CRISPR Patent Investigation to Begin

The US Patent and Trademark Office is set to launch its “patent interference” inquiry into the competing patents on the gene-editing technology.

Mar 9, 2016
Jef Akst

US Patent and Trademark Office in Alexandria, VirginiaFLICKR, ALAN KOTOKFeng Zhang of the Broad Institute of MIT and Harvard University was awarded the first patent for the use of CRISPR to edit eukaryotic genomes in spring 2014. Jennifer Doudna of the University of California, Berkeley, along with Emmanuelle Charpentier, now at Umeå University in Sweden and the Max Planck Institute for Infection Biology in Berlin, and their colleagues, filed a provisional patent application for their CRISPR technology back in March 2013—six months before Zhang filed. This past January, the US Patent and Trademark Office (USPTO) declared an “interference” between the two parties’ intellectual property claims.

That investigation is slated to begin today (March 9), when a panel of three USPTO patent judges will participate in a conference call with the opposing parties to hear a challenge to Zhang’s original patent, according to STAT News. Over the course of the interference inquiry, the judges will listen to arguments from each side in hopes of determining which team not only was the first to adapt the CRISPR/Cas9 bacterial immune system into the widely popular gene-editing technology, but also the first to conceive of the idea, John Conley, a legal scholar at the University of North Carolina in Chapel Hill, told Nature. “It’s hard for me to cite anything more convoluted in the law than this,” Conley said. “It’s mind-boggling.”

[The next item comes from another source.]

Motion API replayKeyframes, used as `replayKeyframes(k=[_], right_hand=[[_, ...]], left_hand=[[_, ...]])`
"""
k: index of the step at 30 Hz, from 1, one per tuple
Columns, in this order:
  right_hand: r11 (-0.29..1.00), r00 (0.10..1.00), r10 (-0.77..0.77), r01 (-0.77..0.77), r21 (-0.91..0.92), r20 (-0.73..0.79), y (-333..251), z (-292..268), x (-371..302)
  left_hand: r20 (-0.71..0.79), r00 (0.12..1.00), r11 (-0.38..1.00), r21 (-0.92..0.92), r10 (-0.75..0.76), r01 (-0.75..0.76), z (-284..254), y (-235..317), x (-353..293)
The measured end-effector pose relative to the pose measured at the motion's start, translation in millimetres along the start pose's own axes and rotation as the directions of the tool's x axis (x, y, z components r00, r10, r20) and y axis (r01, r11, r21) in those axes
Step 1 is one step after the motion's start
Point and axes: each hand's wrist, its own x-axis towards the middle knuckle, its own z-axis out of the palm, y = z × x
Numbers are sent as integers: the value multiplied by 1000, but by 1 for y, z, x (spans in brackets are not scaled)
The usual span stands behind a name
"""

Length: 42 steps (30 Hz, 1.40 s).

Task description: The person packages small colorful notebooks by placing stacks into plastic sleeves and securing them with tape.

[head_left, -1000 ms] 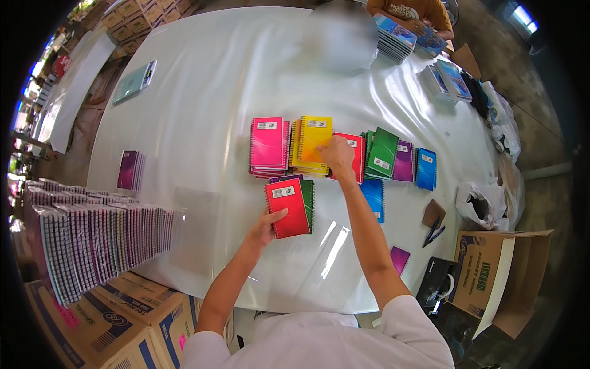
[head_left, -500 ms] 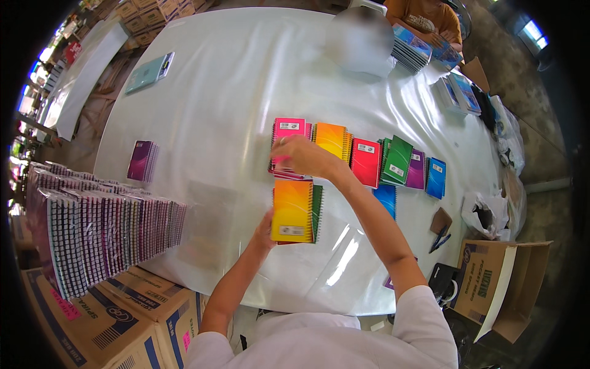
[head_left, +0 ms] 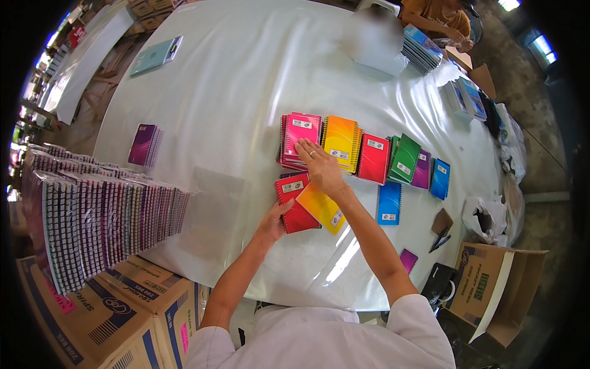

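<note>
My left hand [head_left: 271, 220] grips the left edge of a small pile, its thumb on a red spiral notebook [head_left: 295, 216]. A yellow notebook [head_left: 327, 212] lies slanted over the pile's right side, partly beneath my right wrist. My right hand [head_left: 322, 171] reaches above it, fingers stretched flat on the lower part of a pink notebook stack [head_left: 302, 130]. To the right runs a row of yellow notebooks [head_left: 340, 138], red notebooks [head_left: 373, 157], green notebooks [head_left: 405, 157], purple notebooks [head_left: 422, 173] and blue notebooks [head_left: 440, 178].
Another blue notebook [head_left: 389, 204] and a purple notebook [head_left: 408, 261] lie nearer me. At left stand wrapped spiral notebooks [head_left: 110, 227], a purple pile [head_left: 145, 146] and cartons [head_left: 123, 320]. An open carton [head_left: 491, 289] is at right. Across the table [head_left: 209, 92] sits a person [head_left: 433, 18].
The yellow notebook has turned aside and slid right, uncovering the red one beneath. My right hand has moved right and lower on the pink stack, its fingers now flat. The view has shifted slightly.
</note>
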Motion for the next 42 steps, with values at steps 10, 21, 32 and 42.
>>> replayKeyframes(k=[10, 21, 32, 42], right_hand=[[942, 979, -58, -12, 336, 197, -16, -60, -120], [751, 750, 660, -661, 2, 51, 32, -39, -153], [430, 601, 714, -781, 452, 358, 0, -47, -136], [548, 672, 703, -720, 425, 232, -41, -113, -98]], left_hand=[[26, 999, 998, -48, 39, -38, 3, -12, 15], [-99, 993, 983, 177, 59, -41, 15, -9, 21], [-54, 995, 976, 207, 80, -67, 12, -14, 18], [-43, 980, 924, 344, 196, -170, 10, -2, 6]])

Patent attorney Eugene Quinn said he thinks that the Doudna camp has the advantage because she and her colleagues are more senior. “The rules are completely stacked against the junior party,” Quinn told STAT. “If you can’t come up with evidence that proves your case, like a dated, witnessed, and signed lab notebook, you lose. A tie will go to the senior party.”

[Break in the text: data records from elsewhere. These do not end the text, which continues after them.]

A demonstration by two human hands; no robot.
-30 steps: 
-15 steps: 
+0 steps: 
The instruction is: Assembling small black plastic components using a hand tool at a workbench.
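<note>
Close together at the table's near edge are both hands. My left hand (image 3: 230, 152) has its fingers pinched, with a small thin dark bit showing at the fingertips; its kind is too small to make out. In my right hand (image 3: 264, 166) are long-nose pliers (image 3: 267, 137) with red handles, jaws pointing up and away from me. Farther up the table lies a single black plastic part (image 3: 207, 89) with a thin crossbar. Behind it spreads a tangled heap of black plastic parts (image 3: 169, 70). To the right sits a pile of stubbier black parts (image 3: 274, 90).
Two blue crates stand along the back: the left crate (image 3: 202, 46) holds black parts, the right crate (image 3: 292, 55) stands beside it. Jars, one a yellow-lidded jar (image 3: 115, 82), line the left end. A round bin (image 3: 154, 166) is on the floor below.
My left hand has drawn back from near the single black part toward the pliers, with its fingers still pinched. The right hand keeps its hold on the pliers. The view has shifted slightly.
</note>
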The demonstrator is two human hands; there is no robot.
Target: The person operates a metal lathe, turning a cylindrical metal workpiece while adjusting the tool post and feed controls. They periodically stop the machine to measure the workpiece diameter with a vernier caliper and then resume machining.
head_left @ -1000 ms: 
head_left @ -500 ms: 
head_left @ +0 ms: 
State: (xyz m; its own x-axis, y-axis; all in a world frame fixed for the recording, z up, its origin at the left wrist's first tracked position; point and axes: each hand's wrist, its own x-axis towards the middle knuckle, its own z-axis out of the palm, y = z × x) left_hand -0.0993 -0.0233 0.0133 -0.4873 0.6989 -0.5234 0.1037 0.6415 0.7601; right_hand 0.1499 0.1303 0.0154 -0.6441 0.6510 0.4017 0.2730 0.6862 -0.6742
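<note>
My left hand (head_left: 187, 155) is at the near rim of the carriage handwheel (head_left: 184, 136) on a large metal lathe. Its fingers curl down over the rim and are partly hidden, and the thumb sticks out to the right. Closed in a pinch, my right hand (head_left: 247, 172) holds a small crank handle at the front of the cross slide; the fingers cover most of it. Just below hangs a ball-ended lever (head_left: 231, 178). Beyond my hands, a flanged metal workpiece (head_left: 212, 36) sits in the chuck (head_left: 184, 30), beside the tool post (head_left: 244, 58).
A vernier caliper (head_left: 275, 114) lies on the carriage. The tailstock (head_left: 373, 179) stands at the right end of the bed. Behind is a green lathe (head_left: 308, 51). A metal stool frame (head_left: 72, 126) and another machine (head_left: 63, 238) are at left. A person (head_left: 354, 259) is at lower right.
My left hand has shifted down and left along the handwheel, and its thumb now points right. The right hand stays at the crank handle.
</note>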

In all likelihood, it will be a long and messy process, and there’s no guarantee that others won’t throw their hats in the ring. Nature pointed to Cambridge, Massachusetts–based Editas Medicine, which “highlighted a potential interference claim by a Seoul company called ToolGen” when it filed with the US Securities and Exchange Commission. The intellectual property battle between Zhang and the Doudna/Chapentier team could also find a home in Europe; Zhang’s group has already been awarded several patents by the European Patent Office (EPO), where Doudna and colleagues have a single, pending application.